Your assignment: Having located "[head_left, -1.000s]" in the listing below, write out its line and every following line exactly, last line included, without the pictures.

Material provided:
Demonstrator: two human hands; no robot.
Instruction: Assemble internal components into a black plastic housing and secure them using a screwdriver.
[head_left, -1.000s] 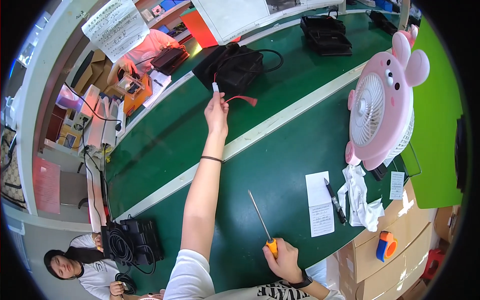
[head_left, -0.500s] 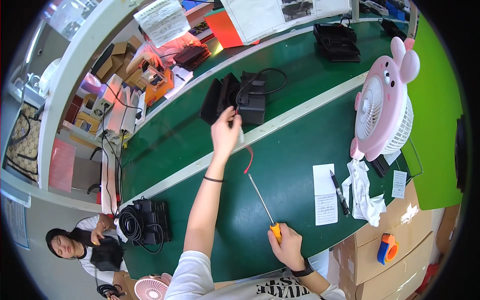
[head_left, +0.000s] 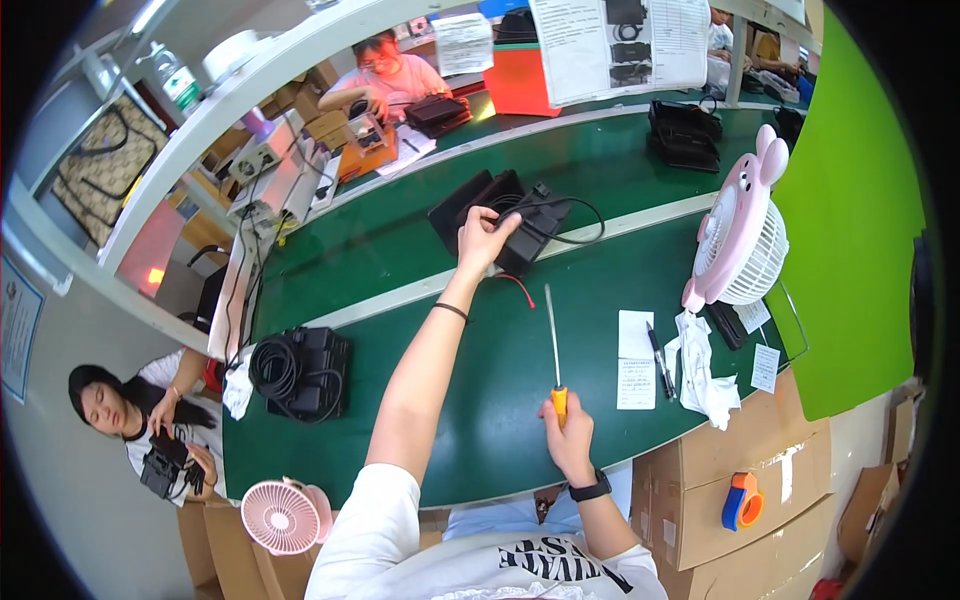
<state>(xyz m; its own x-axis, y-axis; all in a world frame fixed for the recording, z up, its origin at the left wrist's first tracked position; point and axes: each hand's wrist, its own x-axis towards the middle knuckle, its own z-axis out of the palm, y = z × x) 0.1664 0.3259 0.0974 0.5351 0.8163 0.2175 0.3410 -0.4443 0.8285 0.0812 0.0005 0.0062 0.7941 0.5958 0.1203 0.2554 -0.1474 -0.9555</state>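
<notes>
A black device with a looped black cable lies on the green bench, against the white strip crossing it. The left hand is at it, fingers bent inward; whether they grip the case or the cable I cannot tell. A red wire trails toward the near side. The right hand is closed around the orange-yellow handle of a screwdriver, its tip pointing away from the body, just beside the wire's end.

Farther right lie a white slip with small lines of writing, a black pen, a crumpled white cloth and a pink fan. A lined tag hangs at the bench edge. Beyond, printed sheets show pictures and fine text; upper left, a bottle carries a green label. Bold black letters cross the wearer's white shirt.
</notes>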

Task solution:
[head_left, -1.000s] 
[head_left, -0.500s] 
[head_left, +0.000s] 
<state>(xyz m; its own x-axis, y-axis; all in a world frame fixed for the recording, z up, its origin at the left wrist's first tracked position; point and axes: each hand's wrist, its own x-axis towards the middle knuckle, its own z-axis out of the palm, y = z × x) 0.1664 0.3259 0.0974 0.5351 0.8163 0.2175 0.3410 -0.4443 0.8285 0.0812 0.0005 0.0062 0.7941 0.5958 0.1203 0.2554 -0.1474 -0.9555</state>
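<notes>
A black device with a looped black cable lies on the green bench, against the white strip crossing it. The left hand is at it, fingers bent inward; whether they grip the case or the cable I cannot tell. A red wire trails toward the near side. The right hand is closed around the orange-yellow handle of a screwdriver, its tip pointing away from the body, just beside the wire's end.

Farther right lie a white slip with small lines of writing, a black pen, a crumpled white cloth and a pink fan. A lined tag hangs at the bench edge. Beyond, printed sheets show pictures and fine text; upper left, a bottle carries a green label. Bold black letters cross the wearer's white shirt.
</notes>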

This answer leaves nothing further to address.